> TASK STATEMENT: Restate, word for word, the run of lines that starts at the line containing "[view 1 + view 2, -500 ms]" and ends with the final line of the listing. Leave pictures out.

> RAW DATA:
Content starts
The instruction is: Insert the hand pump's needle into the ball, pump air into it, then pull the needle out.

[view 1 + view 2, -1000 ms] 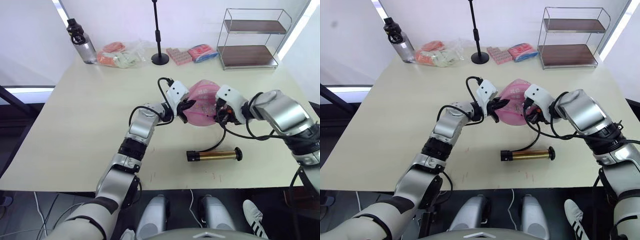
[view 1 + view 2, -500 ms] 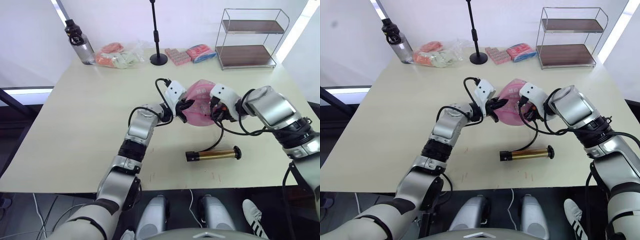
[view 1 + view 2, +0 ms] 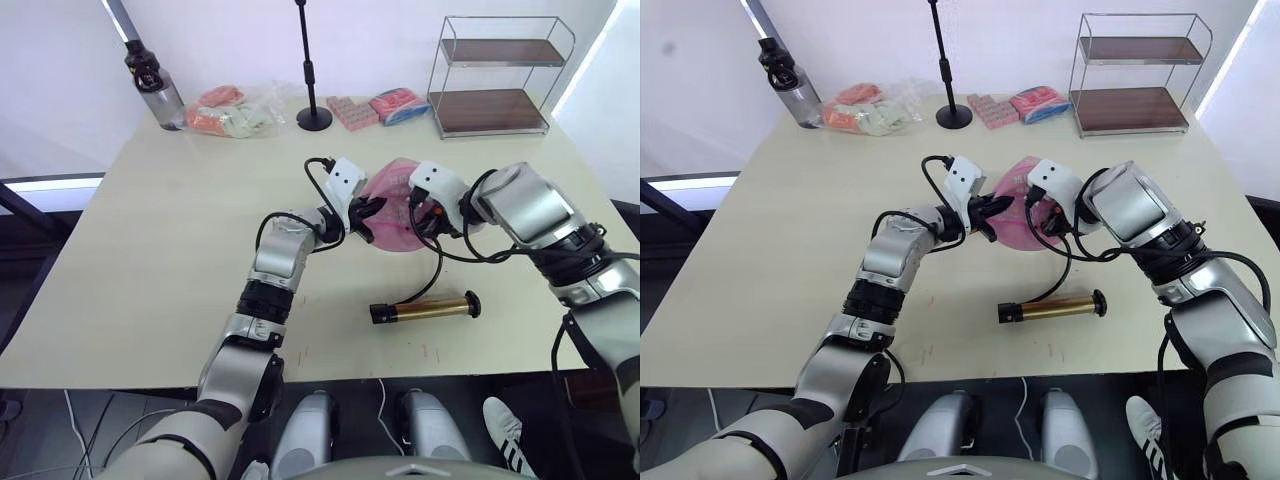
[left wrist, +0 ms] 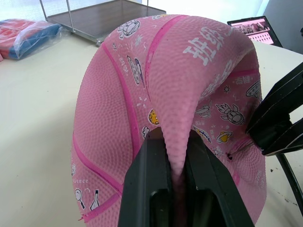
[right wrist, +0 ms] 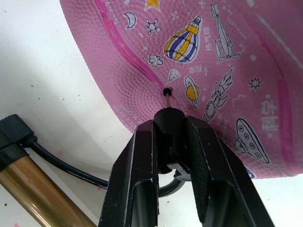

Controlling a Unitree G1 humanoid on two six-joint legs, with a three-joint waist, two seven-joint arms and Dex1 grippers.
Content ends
> PROBLEM SOLUTION:
[view 1 + view 2, -500 ms] 
[view 1 + view 2, +0 ms] 
[left wrist, +0 ms] 
[right wrist, +0 ms] 

Controlling a Unitree G1 humanoid on two six-joint legs, with a three-joint waist, two seven-joint arms and Dex1 grippers.

Output for this exercise is now complete.